In seiner Stellungnahme zum Gesetzentwurf unterstützt der Hartmannbund vor diesem Hintergrund grundsätzlich das Ziel des Gesetzes, die mutterschutzrechtlichen Arbeitgeberpflichten schärfer zu konturieren und die Beschäftigungsverbote zu überarbeiten. Besonders wichtig ist aus Sicht des Hartmannbundes die Erweiterung des Schutzbereiches auf Studentinnen, da eine vergleichbare Gefährdungssituation mit anderen an der Klinik beschäftigten werdenden Müttern vorliegt, so dass eine spezifisch mutterschutzrechtliche Gefährdungsbeurteilung geboten erscheint.
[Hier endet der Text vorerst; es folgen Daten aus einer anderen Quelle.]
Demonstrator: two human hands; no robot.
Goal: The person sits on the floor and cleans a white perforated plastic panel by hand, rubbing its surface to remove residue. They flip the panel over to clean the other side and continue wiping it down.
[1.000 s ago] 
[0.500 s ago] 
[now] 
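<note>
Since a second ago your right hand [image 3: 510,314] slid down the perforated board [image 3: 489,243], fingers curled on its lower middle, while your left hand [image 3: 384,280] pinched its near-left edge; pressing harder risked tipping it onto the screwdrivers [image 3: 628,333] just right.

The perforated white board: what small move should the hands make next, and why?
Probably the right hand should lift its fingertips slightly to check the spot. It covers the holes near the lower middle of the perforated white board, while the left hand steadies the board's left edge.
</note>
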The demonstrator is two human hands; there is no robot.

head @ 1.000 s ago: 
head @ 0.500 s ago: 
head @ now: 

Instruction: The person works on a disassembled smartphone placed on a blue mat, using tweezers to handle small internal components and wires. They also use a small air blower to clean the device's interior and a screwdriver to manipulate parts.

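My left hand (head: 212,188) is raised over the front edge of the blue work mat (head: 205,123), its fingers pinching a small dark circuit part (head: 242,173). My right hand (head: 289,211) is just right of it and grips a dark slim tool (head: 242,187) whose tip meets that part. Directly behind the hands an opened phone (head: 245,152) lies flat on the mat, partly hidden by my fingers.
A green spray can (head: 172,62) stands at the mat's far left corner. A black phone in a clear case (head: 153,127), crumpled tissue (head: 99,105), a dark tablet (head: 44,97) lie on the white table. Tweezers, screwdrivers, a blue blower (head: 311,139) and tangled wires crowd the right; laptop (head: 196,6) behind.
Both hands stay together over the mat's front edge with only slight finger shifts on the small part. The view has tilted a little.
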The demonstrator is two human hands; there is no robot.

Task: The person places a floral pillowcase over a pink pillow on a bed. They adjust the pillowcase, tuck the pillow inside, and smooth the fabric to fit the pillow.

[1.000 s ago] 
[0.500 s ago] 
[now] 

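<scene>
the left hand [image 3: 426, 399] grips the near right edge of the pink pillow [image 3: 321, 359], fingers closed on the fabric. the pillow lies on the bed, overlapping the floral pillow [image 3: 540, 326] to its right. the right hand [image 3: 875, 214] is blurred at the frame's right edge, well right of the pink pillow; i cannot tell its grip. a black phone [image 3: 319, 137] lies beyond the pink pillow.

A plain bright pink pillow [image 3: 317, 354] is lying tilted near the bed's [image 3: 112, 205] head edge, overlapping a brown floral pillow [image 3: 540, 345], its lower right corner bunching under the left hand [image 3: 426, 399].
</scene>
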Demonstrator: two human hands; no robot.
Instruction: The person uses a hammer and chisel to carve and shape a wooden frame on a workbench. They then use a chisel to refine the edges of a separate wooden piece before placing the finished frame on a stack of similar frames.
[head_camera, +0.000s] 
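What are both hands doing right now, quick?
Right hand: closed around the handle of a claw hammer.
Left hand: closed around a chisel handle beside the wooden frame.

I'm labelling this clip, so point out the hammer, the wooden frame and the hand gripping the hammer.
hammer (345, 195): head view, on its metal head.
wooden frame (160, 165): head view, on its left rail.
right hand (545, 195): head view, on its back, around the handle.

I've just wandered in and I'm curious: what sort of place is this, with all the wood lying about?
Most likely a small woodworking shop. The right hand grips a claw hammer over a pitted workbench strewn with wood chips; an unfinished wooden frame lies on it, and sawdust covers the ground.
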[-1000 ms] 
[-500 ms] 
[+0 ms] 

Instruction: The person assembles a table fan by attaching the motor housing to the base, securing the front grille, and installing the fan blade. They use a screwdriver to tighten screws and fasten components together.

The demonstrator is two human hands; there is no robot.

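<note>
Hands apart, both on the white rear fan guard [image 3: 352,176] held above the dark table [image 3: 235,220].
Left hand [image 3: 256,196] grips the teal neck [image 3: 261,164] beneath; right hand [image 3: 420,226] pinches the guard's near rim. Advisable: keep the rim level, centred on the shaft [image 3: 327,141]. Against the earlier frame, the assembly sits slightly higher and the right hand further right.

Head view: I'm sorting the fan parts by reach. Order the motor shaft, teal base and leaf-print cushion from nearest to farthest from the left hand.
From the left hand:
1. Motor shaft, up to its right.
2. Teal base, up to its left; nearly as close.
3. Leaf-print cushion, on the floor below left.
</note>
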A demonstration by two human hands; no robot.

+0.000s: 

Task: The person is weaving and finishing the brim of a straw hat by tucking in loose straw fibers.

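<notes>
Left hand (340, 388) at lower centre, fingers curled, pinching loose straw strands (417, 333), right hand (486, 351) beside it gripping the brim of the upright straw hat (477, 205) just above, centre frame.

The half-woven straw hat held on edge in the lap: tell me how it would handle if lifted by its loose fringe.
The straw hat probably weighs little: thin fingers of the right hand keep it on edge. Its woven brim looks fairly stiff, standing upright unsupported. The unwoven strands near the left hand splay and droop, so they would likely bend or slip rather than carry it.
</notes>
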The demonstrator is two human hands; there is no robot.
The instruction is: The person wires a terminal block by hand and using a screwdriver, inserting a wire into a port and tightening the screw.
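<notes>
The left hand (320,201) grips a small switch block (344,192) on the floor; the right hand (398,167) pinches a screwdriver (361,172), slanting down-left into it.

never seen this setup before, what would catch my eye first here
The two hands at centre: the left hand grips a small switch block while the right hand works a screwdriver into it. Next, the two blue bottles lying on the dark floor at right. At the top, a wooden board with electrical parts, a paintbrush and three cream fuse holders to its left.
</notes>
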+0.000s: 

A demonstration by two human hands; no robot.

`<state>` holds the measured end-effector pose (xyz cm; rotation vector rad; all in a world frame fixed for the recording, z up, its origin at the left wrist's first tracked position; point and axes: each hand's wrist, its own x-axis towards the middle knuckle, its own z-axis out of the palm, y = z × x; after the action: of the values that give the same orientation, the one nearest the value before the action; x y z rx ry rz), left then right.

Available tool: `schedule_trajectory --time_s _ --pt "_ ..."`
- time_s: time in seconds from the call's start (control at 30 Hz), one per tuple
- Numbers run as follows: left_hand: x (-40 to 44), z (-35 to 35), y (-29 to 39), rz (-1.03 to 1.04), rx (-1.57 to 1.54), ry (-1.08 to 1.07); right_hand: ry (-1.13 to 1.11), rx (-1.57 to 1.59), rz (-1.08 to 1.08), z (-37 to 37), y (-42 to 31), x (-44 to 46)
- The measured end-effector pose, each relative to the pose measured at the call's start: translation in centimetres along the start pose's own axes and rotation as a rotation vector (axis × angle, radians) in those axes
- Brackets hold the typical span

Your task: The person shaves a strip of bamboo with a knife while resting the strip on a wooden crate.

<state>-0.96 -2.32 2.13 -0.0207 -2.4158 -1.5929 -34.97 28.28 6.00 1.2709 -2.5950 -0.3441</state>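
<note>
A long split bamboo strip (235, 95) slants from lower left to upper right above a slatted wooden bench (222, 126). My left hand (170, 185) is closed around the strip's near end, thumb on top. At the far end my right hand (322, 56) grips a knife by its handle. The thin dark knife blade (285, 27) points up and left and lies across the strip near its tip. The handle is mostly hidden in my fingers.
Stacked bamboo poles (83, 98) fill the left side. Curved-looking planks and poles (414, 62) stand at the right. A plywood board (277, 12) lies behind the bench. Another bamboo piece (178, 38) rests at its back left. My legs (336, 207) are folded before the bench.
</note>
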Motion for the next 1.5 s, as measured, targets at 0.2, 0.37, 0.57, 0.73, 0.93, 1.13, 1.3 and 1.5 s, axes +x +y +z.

Besonders im Praktischen Jahr und während der Famulatur komme es darauf an, den Studierenden das ärztliche Wirken in freier Praxis oder Krankenhaus vertraut zu machen, auch im Rahmen einer Schwangerschaft.
 
Mit Blick auf arbeitszeitliche Regelungen spricht sich der Hartmannbund dafür aus, am Verbot der Nachtarbeit grundsätzlich festzuhalten. Insbesondere für schwangere Ärztinnen an Kliniken könnte in dem Zusammenhang allerdings über die Zulässigkeit der Arbeit bis 22.00 Uhr nachgedacht werden. Die geplante Einrichtung eines Ausschusses für Mutterschutz wird vom Hartmannbund begrüßt. "Erforderlich ist vor dem Hintergrund der besonderen Betroffenheit der Personengruppe der schwangeren Ärztinnen dabei allerdings die Einbeziehung der ärztlichen Vertretung in Gestalt der ärztlichen Berufsverbände und der Kammern", stellt Krome abschließend klar.